Probe for Web Servers
Probe for web servers on a list of hostnames, IP addresses, or IP ranges
Outputs
web-serversweb-server-detailssubdomainssubdomain-detailspotential-hostnamespotential-hostname-detailssubdomain-wildcardssubdomain-wildcard-detailspotential-hostname-wildcardspotential-hostname-wildcard-details
Probe for Web Servers
Description
Probe for web servers on several common HTTP ports and collect relevant details about each discovered server. This module checks a list of common HTTP ports and gathers information including HTML titles, redirects, content lengths, favicons, TLS data, and more. You can supply hostnames, IP addresses, or IP ranges.
Features
- Enriches discovered hosts with useful data to guide prioritization and help identify patterns.

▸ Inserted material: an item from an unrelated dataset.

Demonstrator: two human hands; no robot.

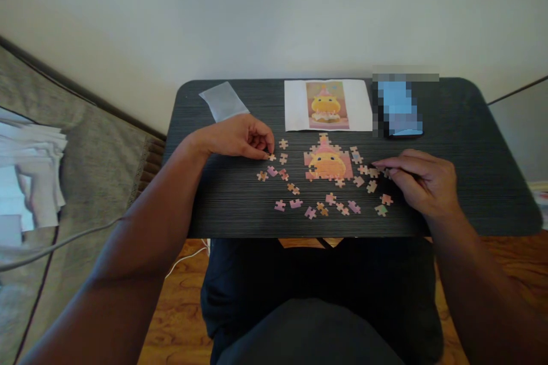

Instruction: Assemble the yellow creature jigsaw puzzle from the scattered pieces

- Capable of processing tens of thousands of hosts simultaneously.
- Supports hostnames, IP addresses, and IP ranges.
- Probes the most statistically likely ports to have HTTP servers, balancing speed and thoroughness.
- Discovers additional hostnames associated with the target organization.
Inputs
Required
- hosts: a list of hostnames, IP addresses, or IP ranges
Outputs
- web-servers: List of web server URLs.
- web-server-details: JSONLines records of web server details.
- subdomains: List of discovered subdomains.
- subdomain-details: JSONLines records of subdomain discovery details.
- potential-hostnames: List of related hostnames outside the strict scope.
- potential-hostname-details: JSONLines records of potential hostname discovery details.
- subdomain-wildcards: List of discovered subdomain wildcards.
- subdomain-wildcard-details: JSONLines records of subdomain wildcard discovery details.
- potential-hostname-wildcards: List of related hostnames with wildcards outside the strict scope.
- potential-hostname-wildcard-details: JSONLines records of potential hostname wildcard discovery details.
Note: The *-details
outputs may contain duplicates if a hostname was discovered through multiple sources.
Changelog
- v1.0.0
- Initial release
- v1.1.0
- Improved handling of cases where a live web server redirects to a non-existent or unreachable host.
- Enhanced overall detection accuracy with a more advanced retry mechanism.
- Adjusted port scan logic to scan only ports 80 and 443 for hosts behind cloud WAFs or CDNs.
- Added filters to exclude responses with protocol mismatches.
- v1.1.1
- Preserve existing paths and queries from the input, if present.